» **Aim of the task**
With the exception of the pictures, transcribe the entire listing exactly.

» **Data excerpt**
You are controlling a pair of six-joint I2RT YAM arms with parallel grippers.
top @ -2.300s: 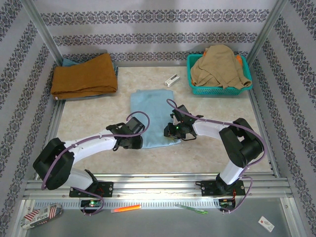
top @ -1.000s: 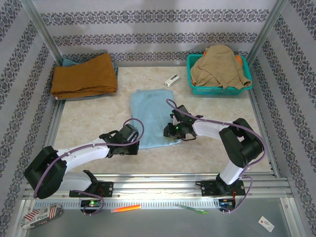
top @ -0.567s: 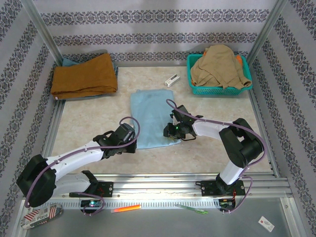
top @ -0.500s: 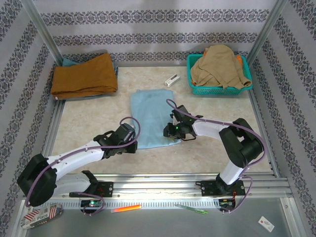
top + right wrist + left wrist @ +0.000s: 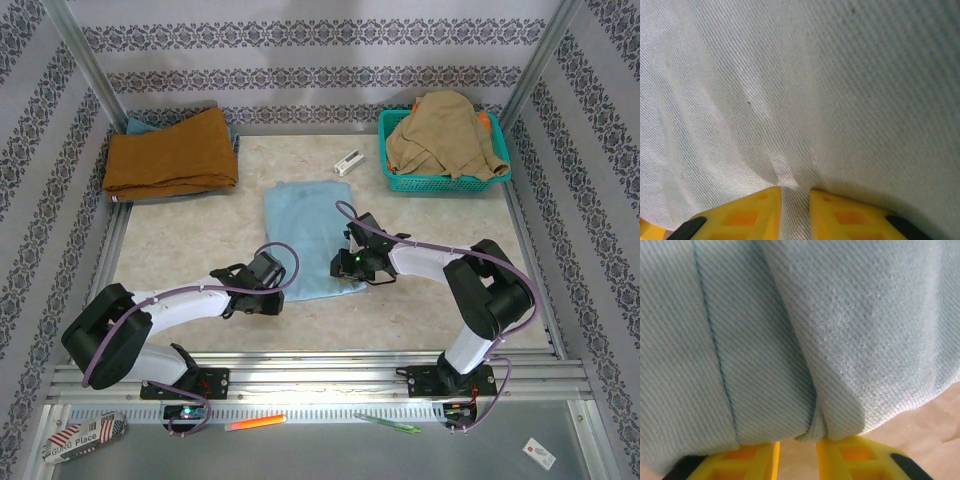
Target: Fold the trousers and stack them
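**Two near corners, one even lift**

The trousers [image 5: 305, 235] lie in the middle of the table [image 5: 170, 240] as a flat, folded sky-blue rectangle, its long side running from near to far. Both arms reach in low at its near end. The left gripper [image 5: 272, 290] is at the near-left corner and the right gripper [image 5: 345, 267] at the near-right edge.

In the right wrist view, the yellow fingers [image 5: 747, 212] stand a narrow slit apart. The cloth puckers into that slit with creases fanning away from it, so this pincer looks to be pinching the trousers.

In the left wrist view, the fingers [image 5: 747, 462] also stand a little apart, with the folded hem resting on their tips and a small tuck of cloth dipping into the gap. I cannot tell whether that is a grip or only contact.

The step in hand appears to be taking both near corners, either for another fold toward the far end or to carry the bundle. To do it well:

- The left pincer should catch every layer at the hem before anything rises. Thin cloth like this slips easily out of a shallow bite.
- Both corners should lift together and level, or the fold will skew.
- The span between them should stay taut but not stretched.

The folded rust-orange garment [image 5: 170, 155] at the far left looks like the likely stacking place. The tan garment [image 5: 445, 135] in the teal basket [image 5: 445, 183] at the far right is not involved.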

» **Answer for the task**
You are controlling a pair of six-joint I2RT YAM arms with parallel grippers.
top @ -2.300s: 
top @ -1.000s: 
top @ -0.567s: 
top @ -0.500s: 
top + right wrist + left wrist @ +0.000s: 
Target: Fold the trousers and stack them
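**Two near corners, one even lift**

The trousers [image 5: 305, 235] lie in the middle of the table [image 5: 170, 240] as a flat, folded sky-blue rectangle, its long side running from near to far. Both arms reach in low at its near end. The left gripper [image 5: 272, 290] is at the near-left corner and the right gripper [image 5: 345, 267] at the near-right edge.

In the right wrist view, the yellow fingers [image 5: 747, 212] stand a narrow slit apart. The cloth puckers into that slit with creases fanning away from it, so this pincer looks to be pinching the trousers.

In the left wrist view, the fingers [image 5: 747, 462] also stand a little apart, with the folded hem resting on their tips and a small tuck of cloth dipping into the gap. I cannot tell whether that is a grip or only contact.

The step in hand appears to be taking both near corners, either for another fold toward the far end or to carry the bundle. To do it well:

- The left pincer should catch every layer at the hem before anything rises. Thin cloth like this slips easily out of a shallow bite.
- Both corners should lift together and level, or the fold will skew.
- The span between them should stay taut but not stretched.

The folded rust-orange garment [image 5: 170, 155] at the far left looks like the likely stacking place. The tan garment [image 5: 445, 135] in the teal basket [image 5: 445, 183] at the far right is not involved.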

The output requires no additions.